A exceção é o deputado Eduardo Bolsonaro (PL-SP), que se encontra nos Estados Unidos e, segundo informações de bastidores, evita pisar em solo brasileiro sob o risco de ser preso por supostos crimes ligados à tentativa de golpe de Estado — enquadrados como traição à pátria, crime com pena severa.
A situação ganha contornos ainda mais paradoxais quando se observa a atuação do senador Flávio Bolsonaro (PL-RJ), filho mais velho de Jair. Ele é autor de um projeto de lei que propõe o fim da chamada “saidinha” para presos em datas comemorativas, como o Dia dos Pais — um dos poucos benefícios mantidos no sistema penitenciário brasileiro, com objetivo de ressocialização.

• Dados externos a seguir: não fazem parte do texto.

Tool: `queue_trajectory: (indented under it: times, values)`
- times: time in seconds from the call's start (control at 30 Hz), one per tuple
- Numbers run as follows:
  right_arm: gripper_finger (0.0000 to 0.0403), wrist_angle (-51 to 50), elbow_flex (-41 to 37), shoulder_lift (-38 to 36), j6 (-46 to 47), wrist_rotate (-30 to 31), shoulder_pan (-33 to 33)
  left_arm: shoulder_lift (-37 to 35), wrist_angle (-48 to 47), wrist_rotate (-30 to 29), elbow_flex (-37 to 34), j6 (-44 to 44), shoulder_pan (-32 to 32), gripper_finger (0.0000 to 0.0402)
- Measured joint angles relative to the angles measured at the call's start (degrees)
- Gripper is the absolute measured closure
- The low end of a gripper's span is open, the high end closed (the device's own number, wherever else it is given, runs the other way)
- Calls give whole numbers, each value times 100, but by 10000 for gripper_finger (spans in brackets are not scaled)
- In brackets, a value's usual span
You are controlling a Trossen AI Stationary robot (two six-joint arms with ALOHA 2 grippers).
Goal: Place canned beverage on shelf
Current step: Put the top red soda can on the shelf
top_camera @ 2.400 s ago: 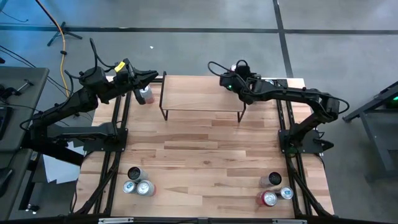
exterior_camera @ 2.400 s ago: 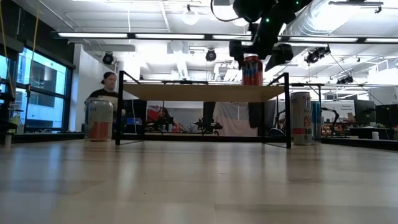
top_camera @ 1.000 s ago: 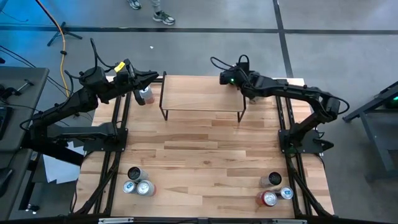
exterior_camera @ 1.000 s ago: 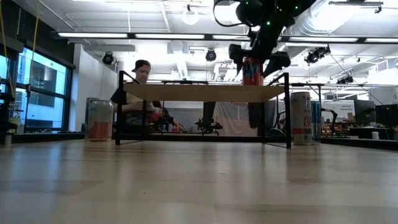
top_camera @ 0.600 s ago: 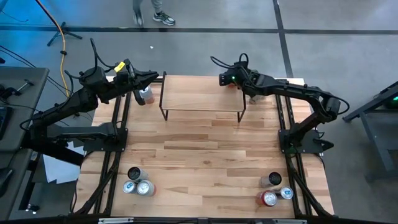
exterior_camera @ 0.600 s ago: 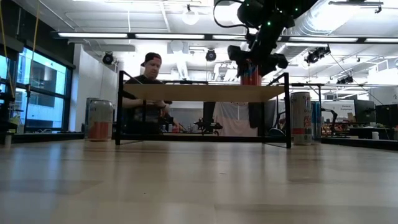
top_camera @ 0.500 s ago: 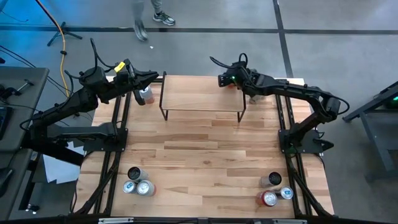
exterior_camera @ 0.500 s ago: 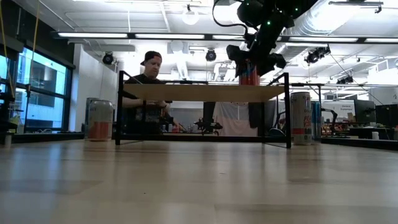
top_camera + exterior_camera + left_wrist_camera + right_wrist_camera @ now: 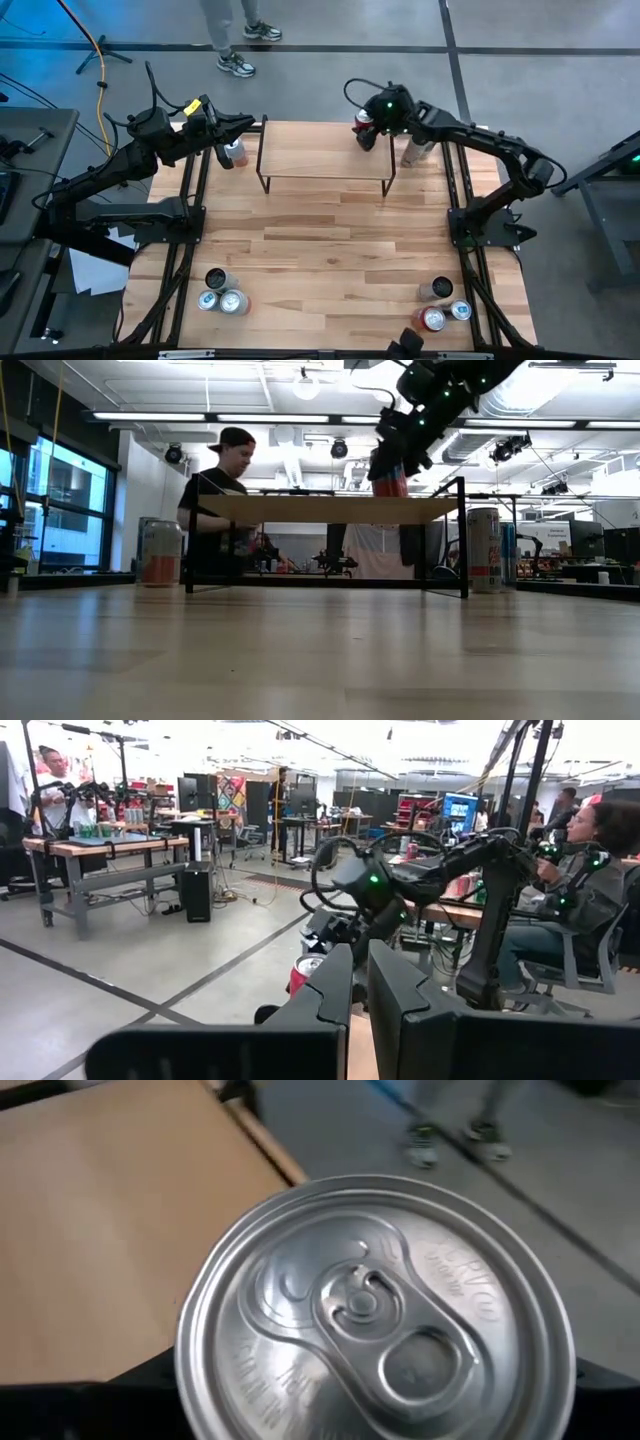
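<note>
A red canned beverage (image 9: 363, 121) is at the far right of the shelf (image 9: 320, 160), a low wood plank on thin black legs. My right gripper (image 9: 368, 130) is shut on the can; its silver top (image 9: 375, 1315) fills the right wrist view. In the low view the can (image 9: 389, 482) reaches down to the plank (image 9: 320, 509); I cannot tell whether it rests on it. My left gripper (image 9: 236, 124) is shut and empty, raised at the far left above another can (image 9: 235, 153) that stands on the table. My right gripper pinches the can between its two fingers, one on each side of the upper body just under the rim (image 9: 195, 1355). The fingers (image 9: 140, 1385) come slanting down from the table's right. The can is roughly upright, its bottom at the level of the shelf top.
A tall silver can (image 9: 415, 150) stands on the table just right of the shelf. Three cans (image 9: 222, 293) cluster near left and three (image 9: 440, 303) near right. A person (image 9: 225, 490) walks past beyond the far edge.
My right gripper has rolled its wrist and closed from wide open onto the red can. It has swung a little toward the table's far edge. The can has shifted slightly toward the table's left along the shelf top. The person has walked along behind the table.
</note>
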Motion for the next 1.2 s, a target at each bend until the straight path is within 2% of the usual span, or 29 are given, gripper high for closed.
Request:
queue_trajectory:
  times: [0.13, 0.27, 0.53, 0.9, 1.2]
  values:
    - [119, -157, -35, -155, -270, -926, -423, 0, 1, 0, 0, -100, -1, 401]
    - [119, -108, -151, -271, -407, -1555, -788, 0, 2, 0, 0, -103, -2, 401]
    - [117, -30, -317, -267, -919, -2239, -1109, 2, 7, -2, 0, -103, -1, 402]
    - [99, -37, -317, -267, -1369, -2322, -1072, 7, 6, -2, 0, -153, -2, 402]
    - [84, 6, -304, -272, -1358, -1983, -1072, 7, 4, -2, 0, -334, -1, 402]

Nas redes sociais, em 2019, Flávio criticou duramente o benefício:
“Quem o condenado visitará no saidão de Dia dos Pais? Essa aberração precisa acabar, o Brasil não aceita mais. Por isso, assumi a relatoria de um projeto que põe fim ao benefício nesses casos. Vamos moralizar o sistema penitenciário.”

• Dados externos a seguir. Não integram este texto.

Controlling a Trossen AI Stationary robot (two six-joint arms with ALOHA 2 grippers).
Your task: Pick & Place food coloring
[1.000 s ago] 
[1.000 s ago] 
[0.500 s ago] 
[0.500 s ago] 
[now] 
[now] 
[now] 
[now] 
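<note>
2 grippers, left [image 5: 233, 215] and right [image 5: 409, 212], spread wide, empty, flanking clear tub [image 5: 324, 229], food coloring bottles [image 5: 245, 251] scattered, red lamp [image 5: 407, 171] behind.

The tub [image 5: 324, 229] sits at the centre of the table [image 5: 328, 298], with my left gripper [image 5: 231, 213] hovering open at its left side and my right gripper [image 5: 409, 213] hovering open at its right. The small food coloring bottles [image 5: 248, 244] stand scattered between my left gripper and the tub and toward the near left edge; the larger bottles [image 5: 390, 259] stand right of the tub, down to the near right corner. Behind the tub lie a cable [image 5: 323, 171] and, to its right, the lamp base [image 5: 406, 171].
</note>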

No vídeo que acompanha a publicação, o senador afirma:
“Nesse final de semana, comemoramos o Dia dos Pais e, para a indignação de todos nós, milhares de presos vão exercer o seu benefício do saidão. Grande parte, certamente, não retornará para as cadeias e vão voltar a praticar violentos crimes contra a sociedade ordeira.”
O projeto de lei é voltado, principalmente, a presos condenados por crimes contra os próprios pais. No entanto, como é comum no Congresso Nacional, o texto poderia ser modificado por adendos e emendas que ampliem seu escopo, restringindo o benefício para a totalidade dos detentos — o que incluiria, por exemplo, casos como o do próprio Jair Bolsonaro.
Atualmente, apesar da tornozeleira eletrônica e das restrições de mobilidade, o ex-presidente está autorizado a receber visitas. Ainda assim, a imagem de um ex-chefe de Estado celebrando o Dia dos Pais em prisão domiciliar — mesmo em uma residência com piscina e estrutura privilegiada — marca um novo e simbólico capítulo de sua trajetória política e jurídica.
Bolsonaro é alvo de diversas investigações e responde por crimes que, somados, podem resultar em penas superiores a 40 anos de prisão — o equivalente a 43 Dias dos Pais longe da liberdade. A situação, além de jurídica, torna-se emblemática: em pleno Dia dos Pais, a ironia não passou despercebida.